Mit grossen Ambitionen gehen an der diesjährigen Tuggen Challenge auch die regionalen Spitzenfahrer an den Start. Lars Forster, der ehemalige U19-Radquer-Europameister aus Rapperswil-Jona, möchte seinen 14. Gesamtrang aus dem Vorjahr unterbieten. «Darüber hinaus hoffe ich natürlich auf viele Zuschauer und eine tolle Ambiance», erklärt der 21-Jährige vom VC Eschenbach voller Vorfreude. Der ein Jahr jüngere Tom Bohli will primär dem praktisch vollzählig vertretenen BMC Development Team zu einer guten Teamleistung verhelfen. Dass er sich bereits in einer ansprechenden körperlichen Verfassung befindet, bewies der Riedner Ende März mit einem fünften Gesamtrang an der Tour de Normandie (einem Elite-Rennen der internationalen Europatour). Seit Mitte April absolviert Bohli in Magglingen den zweiten Teil der Sportler-Rekrutenschule. «Mir fehlt es an nichts. Ich kann trotz Militär optimal trainieren», stellt der ehemalige Junioren-Weltmeister auf der Bahn zufrieden fest.

Die Fraktion aus dem Zürcher Oberland wird vom Quer-Spezialisten und Vize-Strassen-Meister von 2010, Simon Zahner, angeführt. Der vierfache Familienvater aus Dürnten entschied im letzten Jahr an der Tuggen Challenge die anspruchsvolle Schlussetappe im Sprint zu seinen Gunsten. Ebenfalls zum Favoritenkreis gezählt werden darf der aufstrebende Jan Keller aus Hinteregg, der sich vor wenigen Tagen in Stäfa den Titel des Ostschweizer Meisters sicherte.

Tuggen-Challenge

Nicht fehlen darf in Tuggen der eigentliche Lokalmatador, Marcel Wildhaber. Der Mountainbike-Spezialist aus Galgenen startete vor Wochenfrist mit einem 30. Rang in die Weltcup-Saison. Ebenfalls in unmittelbarer Nähe zu seinem Wohnort erhält Jan Freuler aus Reichenburg eine Startgelegenheit. Der junge Radsportler weist bislang vor allem auf der Bahn beachtliche Erfolge aus.
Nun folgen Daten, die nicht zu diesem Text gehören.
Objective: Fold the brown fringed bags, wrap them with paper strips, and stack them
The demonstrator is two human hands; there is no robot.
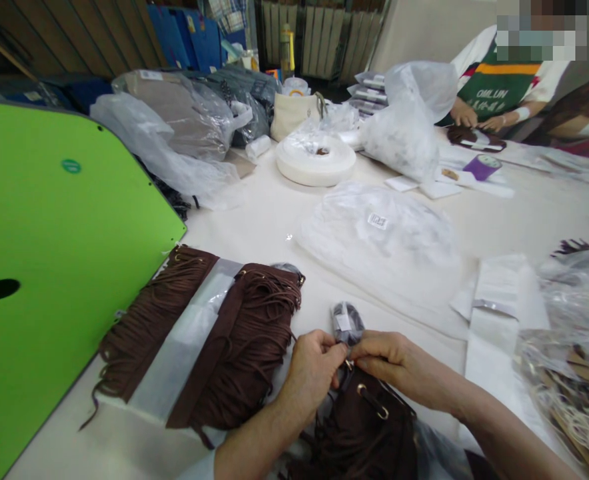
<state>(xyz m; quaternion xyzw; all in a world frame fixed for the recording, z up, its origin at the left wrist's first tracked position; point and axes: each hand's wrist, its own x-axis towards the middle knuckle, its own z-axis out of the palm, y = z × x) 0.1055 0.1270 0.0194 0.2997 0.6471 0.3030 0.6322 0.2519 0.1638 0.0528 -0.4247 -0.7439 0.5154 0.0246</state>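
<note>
A dark brown fringed bag with gold-coloured eyelets lies at the front edge, below both hands. Just beyond the fingers rests a bundled strap in clear wrap with a white label. My left hand pinches the strap near a small metal clasp at the top of the bag. From the other side, my right hand is also closed on the strap, its fingertips almost meeting the left ones. The fingers partly hide the grip point. More brown fringed bags lie to the left, with a translucent strip across them.
A green panel borders the left side. Beyond the hands are a clear plastic bag, a white tape roll and wrapped goods. White packets and cords lie right. A co-worker handles a brown item opposite.
</note>
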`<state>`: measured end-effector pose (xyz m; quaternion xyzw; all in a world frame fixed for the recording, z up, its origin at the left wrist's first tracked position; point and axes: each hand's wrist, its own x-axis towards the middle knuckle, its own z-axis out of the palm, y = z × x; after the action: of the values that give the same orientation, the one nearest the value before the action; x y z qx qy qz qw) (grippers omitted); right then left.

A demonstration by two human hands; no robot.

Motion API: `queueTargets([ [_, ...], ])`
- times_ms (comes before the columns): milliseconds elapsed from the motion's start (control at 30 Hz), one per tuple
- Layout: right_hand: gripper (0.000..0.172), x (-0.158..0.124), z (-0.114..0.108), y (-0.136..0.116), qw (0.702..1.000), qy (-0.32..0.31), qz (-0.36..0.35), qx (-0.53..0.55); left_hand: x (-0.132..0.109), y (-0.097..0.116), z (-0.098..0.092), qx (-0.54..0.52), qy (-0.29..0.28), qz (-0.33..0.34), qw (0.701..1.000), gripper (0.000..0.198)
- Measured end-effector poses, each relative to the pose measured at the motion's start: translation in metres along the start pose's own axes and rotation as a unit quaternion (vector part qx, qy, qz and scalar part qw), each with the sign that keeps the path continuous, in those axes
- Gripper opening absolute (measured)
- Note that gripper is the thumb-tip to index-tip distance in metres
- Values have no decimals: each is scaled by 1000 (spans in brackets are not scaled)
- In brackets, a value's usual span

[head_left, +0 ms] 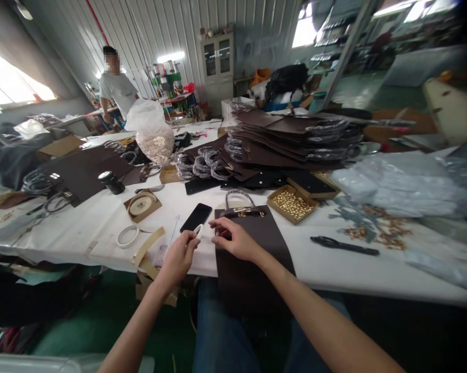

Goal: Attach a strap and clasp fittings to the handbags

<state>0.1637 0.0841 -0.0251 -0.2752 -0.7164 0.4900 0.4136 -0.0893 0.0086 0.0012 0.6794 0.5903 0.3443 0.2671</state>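
A dark brown leather bag panel (pixel 252 248) with a wrapped handle and gold clasp lies on the white table's (pixel 326 259) front edge and hangs over toward my lap. My left hand (pixel 181 256) is closed on a small white tape roll (pixel 198 229) just left of the panel. My right hand (pixel 235 239) rests on the panel's upper left part, fingertips pinched on what looks like the tape's clear end. A black phone (pixel 196 216) lies just behind my hands.
A box of gold studs (pixel 293 203) and black pliers (pixel 344 245) lie to the right. Tape rolls (pixel 127 236), a black can (pixel 111 182) and stacked brown panels (pixel 287 137) sit further back. A person (pixel 116 88) stands far left.
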Motion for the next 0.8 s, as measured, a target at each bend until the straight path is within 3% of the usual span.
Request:
queueTargets([
  [167,38,-1,-3,6,999,28,-19,15,-1,8,17,119,-8,89,989,15],
  [367,25,-2,-1,0,996,52,-72,-25,2,14,24,167,-15,139,976,13],
  [533,13,-3,0,0,991,97,-94,-21,0,15,27,150,-31,116,981,16],
  [733,13,-8,4,-1,991,83,-84,-59,0,14,32,57,-37,46,997,14],
  [800,11,-10,7,3,992,68,-80,-75,3,14,34,-2,-29,6,1000,28],
])
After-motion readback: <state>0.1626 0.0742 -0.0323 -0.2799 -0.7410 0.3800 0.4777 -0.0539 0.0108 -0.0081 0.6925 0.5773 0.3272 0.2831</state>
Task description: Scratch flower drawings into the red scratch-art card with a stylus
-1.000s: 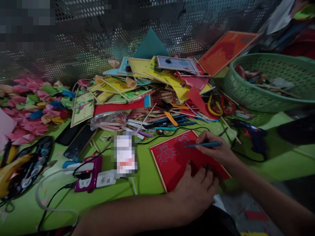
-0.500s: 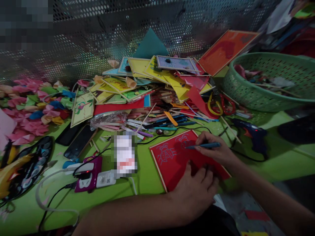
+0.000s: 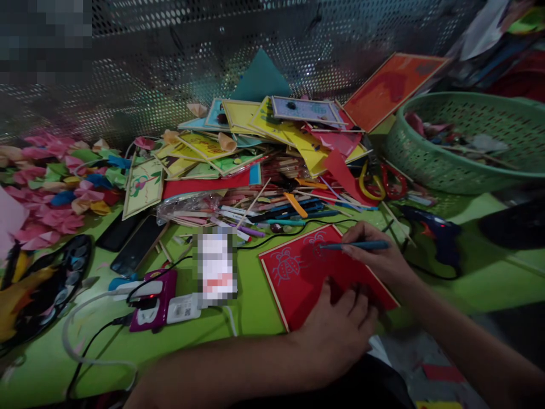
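Observation:
A red card (image 3: pixel 307 284) edged with thin wooden sticks lies on the green table. Two ladybug outlines in pale blue show on its upper part; the left ladybug drawing (image 3: pixel 288 266) has spots and legs. My right hand (image 3: pixel 367 250) pinches a blue pen (image 3: pixel 361 245), whose tip is at the second ladybug drawing (image 3: pixel 315 245). My left hand (image 3: pixel 340 326) rests on the lower part of the card with its fingers spread, covering the near edge.
Behind the card lies a heap of pens and sticks (image 3: pixel 264 213) under framed cards (image 3: pixel 238 116). A glue gun (image 3: pixel 440 236) and a green basket (image 3: pixel 460 170) are at right. A purple power strip (image 3: pixel 164 295), phones (image 3: pixel 138 250) and paper flowers (image 3: pixel 55 187) lie left.
The blue pen's tip has shifted slightly left and up on the second ladybug drawing, and the pen lies flatter. My left hand stays in place.

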`<move>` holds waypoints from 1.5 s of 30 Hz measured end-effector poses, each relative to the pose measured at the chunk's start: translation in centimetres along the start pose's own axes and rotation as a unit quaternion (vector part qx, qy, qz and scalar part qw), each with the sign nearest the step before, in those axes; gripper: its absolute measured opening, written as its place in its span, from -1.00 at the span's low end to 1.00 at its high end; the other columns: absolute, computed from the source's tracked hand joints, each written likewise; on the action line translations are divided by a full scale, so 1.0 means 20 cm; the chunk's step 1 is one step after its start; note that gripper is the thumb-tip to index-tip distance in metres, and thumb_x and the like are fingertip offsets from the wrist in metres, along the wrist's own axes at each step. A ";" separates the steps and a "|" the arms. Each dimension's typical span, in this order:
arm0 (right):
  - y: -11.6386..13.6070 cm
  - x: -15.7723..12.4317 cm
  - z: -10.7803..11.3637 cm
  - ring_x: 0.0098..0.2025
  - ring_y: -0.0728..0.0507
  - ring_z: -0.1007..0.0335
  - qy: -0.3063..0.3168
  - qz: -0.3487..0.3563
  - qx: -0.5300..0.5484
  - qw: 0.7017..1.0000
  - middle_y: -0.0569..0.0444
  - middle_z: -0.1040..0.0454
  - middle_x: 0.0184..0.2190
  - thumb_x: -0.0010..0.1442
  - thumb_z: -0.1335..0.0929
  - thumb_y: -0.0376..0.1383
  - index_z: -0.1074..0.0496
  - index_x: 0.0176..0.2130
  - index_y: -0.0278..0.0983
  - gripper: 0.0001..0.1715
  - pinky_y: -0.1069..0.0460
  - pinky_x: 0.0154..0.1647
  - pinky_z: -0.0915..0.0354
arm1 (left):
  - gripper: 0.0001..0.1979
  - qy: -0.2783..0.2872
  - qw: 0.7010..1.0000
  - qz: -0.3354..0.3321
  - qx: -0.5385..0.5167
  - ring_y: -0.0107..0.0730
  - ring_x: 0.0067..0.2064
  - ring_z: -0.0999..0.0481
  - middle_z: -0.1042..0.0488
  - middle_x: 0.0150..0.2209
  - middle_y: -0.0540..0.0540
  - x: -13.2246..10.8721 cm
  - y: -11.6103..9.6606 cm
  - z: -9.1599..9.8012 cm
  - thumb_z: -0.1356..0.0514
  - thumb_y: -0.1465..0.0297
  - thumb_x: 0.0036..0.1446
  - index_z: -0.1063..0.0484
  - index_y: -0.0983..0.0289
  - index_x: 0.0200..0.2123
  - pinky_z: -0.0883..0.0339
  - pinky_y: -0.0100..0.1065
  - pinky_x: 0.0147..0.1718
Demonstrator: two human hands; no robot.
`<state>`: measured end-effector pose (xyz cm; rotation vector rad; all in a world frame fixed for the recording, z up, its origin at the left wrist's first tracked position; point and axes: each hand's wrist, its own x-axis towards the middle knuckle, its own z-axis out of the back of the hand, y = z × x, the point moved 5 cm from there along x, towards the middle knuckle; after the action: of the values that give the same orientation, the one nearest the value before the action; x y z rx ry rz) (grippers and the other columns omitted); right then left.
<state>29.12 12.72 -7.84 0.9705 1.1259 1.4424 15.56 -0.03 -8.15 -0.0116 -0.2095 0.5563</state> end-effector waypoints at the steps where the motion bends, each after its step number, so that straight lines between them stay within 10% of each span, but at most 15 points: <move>1: 0.00 0.00 0.00 -0.37 -0.17 -0.37 0.000 0.001 0.000 1.000 0.07 -0.48 -0.40 0.10 -0.55 0.11 -0.44 -0.36 -0.14 -0.55 -0.06 -0.36 -0.31 | -0.50 0.001 1.000 0.001 0.000 -0.07 0.27 -0.32 -0.33 0.35 0.28 0.00 0.00 0.00 0.01 0.20 0.47 -0.35 0.31 0.32 -0.30 0.21 0.19; 45: 0.01 0.00 -0.03 -0.43 -0.16 -0.30 0.016 0.011 -0.040 0.999 0.11 -0.41 -0.48 0.13 -0.54 -0.06 -0.43 -0.41 -0.09 -0.70 -0.05 -0.43 -0.24 | -0.51 0.008 1.000 0.000 -0.009 -0.09 0.26 -0.34 -0.37 0.33 0.26 0.00 0.01 0.02 0.01 0.21 0.47 -0.36 0.31 0.31 -0.31 0.19 0.18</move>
<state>28.57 12.58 -7.81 0.9091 1.0741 1.5137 15.48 0.07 -7.76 -0.0338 -0.1996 0.5543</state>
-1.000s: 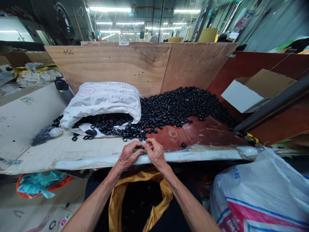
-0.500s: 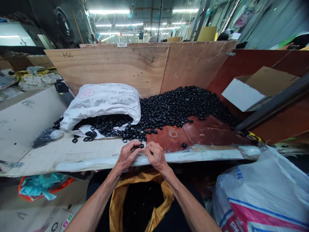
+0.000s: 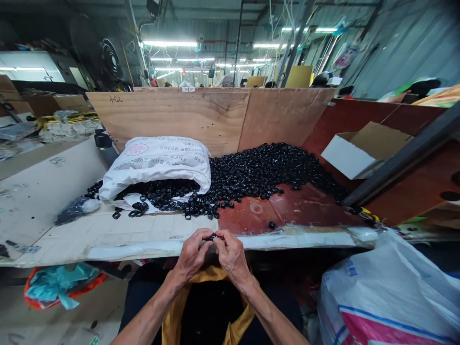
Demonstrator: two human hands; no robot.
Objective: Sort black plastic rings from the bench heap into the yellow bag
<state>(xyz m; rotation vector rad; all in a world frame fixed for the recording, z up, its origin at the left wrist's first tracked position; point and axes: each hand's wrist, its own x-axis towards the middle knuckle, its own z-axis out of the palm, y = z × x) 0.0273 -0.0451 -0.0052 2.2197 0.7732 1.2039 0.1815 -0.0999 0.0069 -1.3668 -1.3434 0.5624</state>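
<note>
My left hand (image 3: pixel 191 256) and my right hand (image 3: pixel 232 254) meet at the table's front edge, fingers pinched together on a small black ring (image 3: pixel 212 236) held between them. Right below my hands a yellow bag (image 3: pixel 201 306) hangs open in my lap, dark inside. Farther back lies a big heap of black rings (image 3: pixel 258 167) on the red-brown table top (image 3: pixel 298 206). A white printed sack (image 3: pixel 158 160) lies on its side to the left, with more black rings spilling from its mouth.
Plywood boards (image 3: pixel 179 117) wall the back of the table. An open cardboard box (image 3: pixel 359 151) sits at the right. A large white woven sack (image 3: pixel 388 292) stands at my right knee. A small plastic bag of dark parts (image 3: pixel 75 210) lies at the left.
My hands have drawn back from the table top toward me, over the edge and above the yellow bag, still pinching the ring. The camera has tilted up a little.
</note>
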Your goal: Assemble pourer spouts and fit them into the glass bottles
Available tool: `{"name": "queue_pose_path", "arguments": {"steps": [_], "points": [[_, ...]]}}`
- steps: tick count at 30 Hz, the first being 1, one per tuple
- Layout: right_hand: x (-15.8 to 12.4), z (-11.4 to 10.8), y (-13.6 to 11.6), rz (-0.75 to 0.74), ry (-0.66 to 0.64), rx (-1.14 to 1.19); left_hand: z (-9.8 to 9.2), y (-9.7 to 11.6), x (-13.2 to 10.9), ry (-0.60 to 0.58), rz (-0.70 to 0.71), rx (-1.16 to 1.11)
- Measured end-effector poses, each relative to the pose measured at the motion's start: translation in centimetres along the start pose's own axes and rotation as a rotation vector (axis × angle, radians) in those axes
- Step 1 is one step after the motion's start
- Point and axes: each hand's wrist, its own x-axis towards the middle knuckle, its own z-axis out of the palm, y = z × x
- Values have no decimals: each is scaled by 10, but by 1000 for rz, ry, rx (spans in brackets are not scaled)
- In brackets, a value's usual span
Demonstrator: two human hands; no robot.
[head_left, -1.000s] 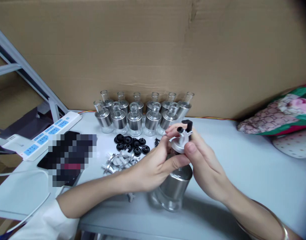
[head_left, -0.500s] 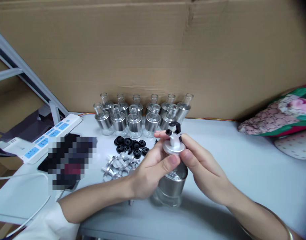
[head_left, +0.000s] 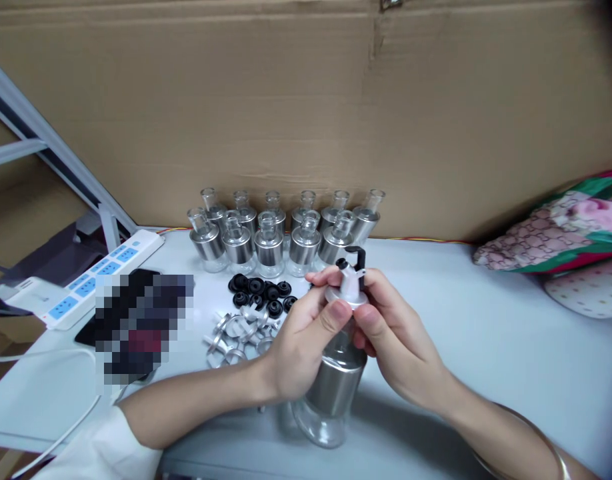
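Note:
A glass bottle with a brushed-metal sleeve [head_left: 337, 387] leans slightly, its base down and to the left over the front of the table. On its neck sits a silver pourer cap [head_left: 352, 288] with a short spout and a black flip lever. My left hand [head_left: 303, 337] is closed round the cap from the left, thumb against its rim. From the right, my right hand [head_left: 403, 340] grips the same cap, its thumb meeting the left one. The fingers hide most of the bottle's neck. Silver cap parts [head_left: 243, 330] and black stoppers [head_left: 257, 287] lie left of my hands.
Two rows of similar bottles [head_left: 269, 247] stand along the cardboard wall [head_left: 286, 100]. A power strip [head_left: 106, 277] and a partly blurred dark device [head_left: 89, 327] are on the left. A patterned fabric bundle [head_left: 541, 240] lies at the far right.
The bottle has tilted, its base swinging down and left toward the front, so more of its sleeve shows. Both hands stay on the pourer cap, thumbs now closer together.

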Motion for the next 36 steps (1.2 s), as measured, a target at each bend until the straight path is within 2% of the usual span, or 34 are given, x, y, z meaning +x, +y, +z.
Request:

Aus dem benachbarten Glarnerland wird Colin Stüssi anreisen. Der Strassenspezialist aus Näfels ist erfolgreich in die Saison gestartet. «Ich weiss, dass meine Form stimmt», verkündet er. Der 20-Jährige dürfte in Tuggen ein gewichtiges Wort um den Gesamtsieg mitreden. Gleiches gilt für Stefan Küng. Der talentierte Thurgauer ist amtierender U23-Schweizer-Meister im Zeitfahren und gewann die diesjährige Tour de Normandie.

Mit Andri Frischknecht (Feldbach/VC Eschenbach), Fabian Lienhard und Lukas Müller (beide aus Steinmaur) sind in Tuggen auch drei ambitionierte Querfahrer vertreten. Lienhard bewies am vergangenen Wochenende, dass er auch auf der Strasse schnell fahren kann. Er entschied ein internationales Rennen in Frankreich zu seinen Gunsten. «Er ist für mich ein Anwärter auf den Gesamtsieg», sagt Organisator Christian Heule.

Bei der erstmals auf dem Programm stehenden Frauen Challenge führt derweil der Titel über Doris Schweizer. Sie ist amtierende Schweizer Meisterin auf der Strasse und beendete das Europameisterschafts-Zeitfahren 2011 als Vierte.

Der Auftakt erfolgt am späteren Freitagnachmittag mit einem Omniumrennen in Tuggen. Dieses wird nach einer speziellen Formel ausgetragen. Am zweiten Wettkampftag absolviert die Elite insgesamt 15-mal einen 10,6 Kilometer langen Rundkurs (mit zwei Kiespassagen) in der Linthebene. Für die Hobbyfahrer steht derweil ein attraktives Zeitfahren über 9,7 Kilometer auf dem Programm. Das abschliessende Strassenrennen am Sonntag führt von Wangen auf der Buchbergstrasse hinauf bis zur Lochgasse und von dort wieder zurück nach Tuggen. Die Strecke beträgt 12,1 Kilometer und wird von der Elite neunmal befahren, während die Hobbyfahrer zwischen zwei und vier Runden auswählen können. Der Start- und Zielort der Tuggen Challenge befindet sich an allen drei Wettkampftagen beim Schulhaus Eneda.